"I don't mind solitude. I love talking to other people, but I do need my space"
About this Quote
Coming from a historian, the line carries extra charge. Chang’s work demanded prolonged immersion in human catastrophe and contested memory; her most famous projects required her to sit with testimonies and archives that don’t politely let go at 5 p.m. In that context, "space" reads as psychic hygiene, a way to metabolize other people’s pain without being swallowed by it. The subtext is that empathy has a cost, and the mind needs a perimeter.
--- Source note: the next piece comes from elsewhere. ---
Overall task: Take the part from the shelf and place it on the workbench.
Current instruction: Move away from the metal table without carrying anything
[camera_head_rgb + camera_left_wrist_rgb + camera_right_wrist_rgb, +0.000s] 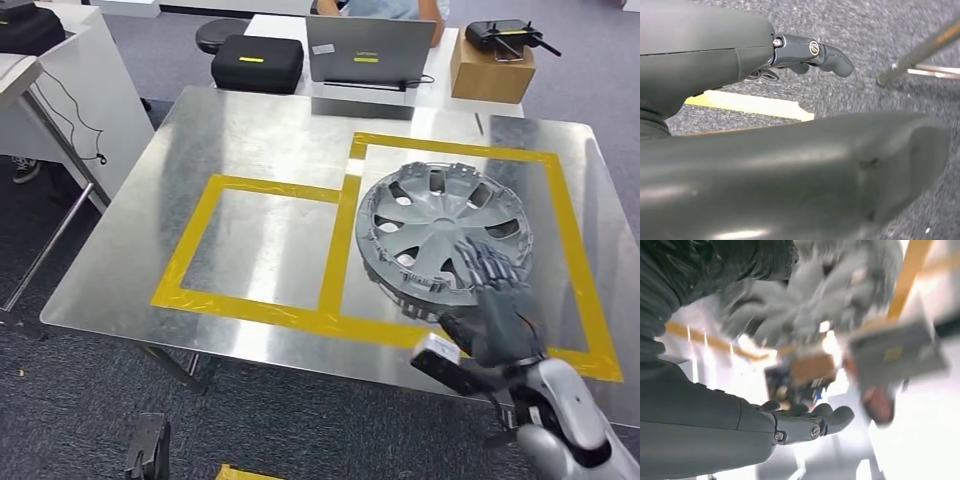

The phrasing is also culturally legible: a pushback against the expectation that public-facing women, especially women of color in intellectual life, should be perpetually available, agreeable, and "on". Chang’s clarity resists that performance. It’s a small statement with a big implied refusal: you can have my warmth and my attention, but not my entire interior life. Solitude becomes not loneliness, but authorship.
Quote Details
| Topic | Self-Care |
|---|---|
| Source | Help us find the source |
| Cite |
Citation Formats
APA Style (7th ed.)
Chang, Iris. (2026, January 17). I don't mind solitude. I love talking to other people, but I do need my space. FixQuotes. https://fixquotes.com/quotes/i-dont-mind-solitude-i-love-talking-to-other-55075/
Chicago Style
Chang, Iris. "I don't mind solitude. I love talking to other people, but I do need my space." FixQuotes. January 17, 2026. https://fixquotes.com/quotes/i-dont-mind-solitude-i-love-talking-to-other-55075/.
MLA Style (9th ed.)
"I don't mind solitude. I love talking to other people, but I do need my space." FixQuotes, 17 Jan. 2026, https://fixquotes.com/quotes/i-dont-mind-solitude-i-love-talking-to-other-55075/. Accessed 13 Feb. 2026.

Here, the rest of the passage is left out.